Título: Novos gargalos ameaçam megassafra
Autor: Renée Pereira
Fonte: O Estado de São Paulo, 07/03/2005, Economia, p. B1

Além de deficiências no transporte rodoviário e ferroviário, falta de armazéns e explosão dos transgênicos vão dificultar escoamento O setor agrícola terá de fazer milagres para escoar a megassafra de 131,5 milhões de toneladas de grãos prevista para este ano. O volume maior deverá agravar as fragilidades da infra-estrutura de transporte e, aliado à queda do dólar, tende a prejudicar a competitividade do produto brasileiro no exterior. Além das velhas carências, como estradas precárias, falta de capacidade das ferrovias e sistema portuário ainda em modernização, novos gargalos devem piorar o escoamento da produção nos próximos meses de uma safra 9,5% maior do que a anterior. Em 2004, foram colhidas 120 milhões de toneladas de grãos. Na avaliação do professor do Centro de Logística da Coppead da Universidade Federal do Rio de Janeiro, Paulo Fleury, um dos principais focos de preocupação está na explosão dos produtos transgênicos. Estima-se que neste ano até 20% da safra brasileira seja de grãos modificados geneticamente. Só no Rio Grande do Sul cerca de 90% da plantação de soja é transgênica.

Mas os produtores não poderão contar com um dos mais importantes terminais agrícolas do País: o Porto de Paranaguá, no Paraná, responsável pelo transporte de 27% da produção nacional de soja em grãos e 31% de farelo. O governo do Estado proibiu a embarcação de qualquer produto transgênico rumo ao exterior.

Desta forma, as empresas terão de mudar a rota e encontrar outras alternativas para exportar a safra, como o Porto de Rio Grande e Santos. A manobra, no entanto, poderá sobrecarregar os demais terminais, cujo acesso já é extremamente complicado. Além disso, elevará os custos de transporte das empresas, considerando que as filas para descarregamento dos produtos tendem a aumentar.

Outro transtorno neste ano será o acesso pela Rodovia Regis Bittencourt. Desde o final de janeiro, o trecho no km 42 está operando em mão dupla por causa do desmoronamento de uma ponte. Com o aumento do fluxo de caminhões nos próximos meses por causa do início da safra, os motoristas deverão enfrentar grandes congestionamentos na área, fator que pressiona o preço do frete.

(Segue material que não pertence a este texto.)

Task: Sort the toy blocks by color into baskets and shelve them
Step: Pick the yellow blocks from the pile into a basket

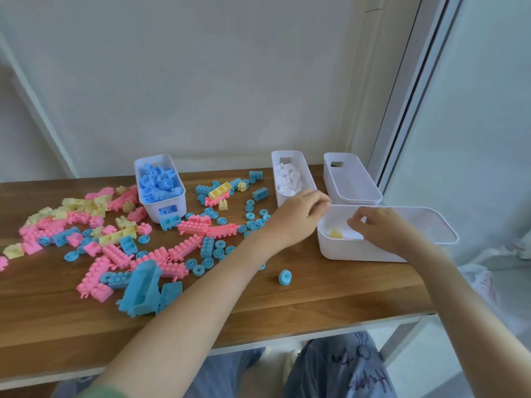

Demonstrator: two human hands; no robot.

Mas os problemas não estão apenas nas rodovias e portos . O setor ferroviário também representa um grande gargalo para o País. Em vez de crescer, ele encolheu nos últimos anos, indo na contramão do aumento da produção agrícola e industrial. Na avaliação do vice-presidente da Federação da Indústria do Estado de São Paulo (Fiesp) e diretor do Departamento de Infra-Estrutura da entidade, Saturnino Sergio da Silva, a dúvida do momento paira sobre a Brasil Ferrovias, empresa que detém a concessão de um dos mais importantes corredores de exportação, do Centro-Oeste para Sudeste.

A holding, dona da Ferronorte, Novoeste e Ferroban, negocia com o BNDES um projeto de apoio à sua reestruturação financeira. Segundo o protocolo de intenções, assinado em outubro, o acordo prevê a compra de 60 locomotivas e 1,6 mil vagões. Mas, segundo especialistas, a demora na conclusão do negócio poderá comprometer a capacidade de atender o setor agrícola do Centro-Oeste.

O ideal seria resolver essa pendência até o final do mês, quando o fluxo de movimentação da safra deve aumentar. Como o preço da soja no mercado internacional estava em queda, os produtores seguraram os grãos, esperando uma recuperação, afirma o diretor da Cargill, José Luiz Glaser.

A preocupação do mercado é não haver controle no escoamento da produção, quando os preços retomarem nível atraente. Se todos resolverem escoar os grãos ao mesmo tempo, as filas quilométricas, comuns nos portos, se intensificarão. "Mas, se houver planejamento, o fluxo pode ser mais tranqüilo", diz Glaser. A safra brasileira também precisa entrar no mercado internacional antes do início da colheita americana, em setembro.

Mas há outro fator que impede a retenção dos produtos: a falta de armazéns para absorver o aumento da produção. Essa deficiência faz com que maior parte da safra seja guardada em caminhões nas filas dos portos. Especialistas alertam que as diárias dos caminhões custam caro, assim como a dos navios (cerca de US$ 36 mil por dia) que ficam atracados.

Apesar dos avanços da agricultura, pouco se fez em termos de infra-estrutura. Em 2004, enquanto o PIB cresceu 5,2%, investimentos federais em transportes somaram R$ 2,4 bilhões ou 0,14% do PIB. O Banco Mundial (Bird) recomenda aos países emergentes destinarem, no mínimo, 3,5% do PIB à infra-estrutura.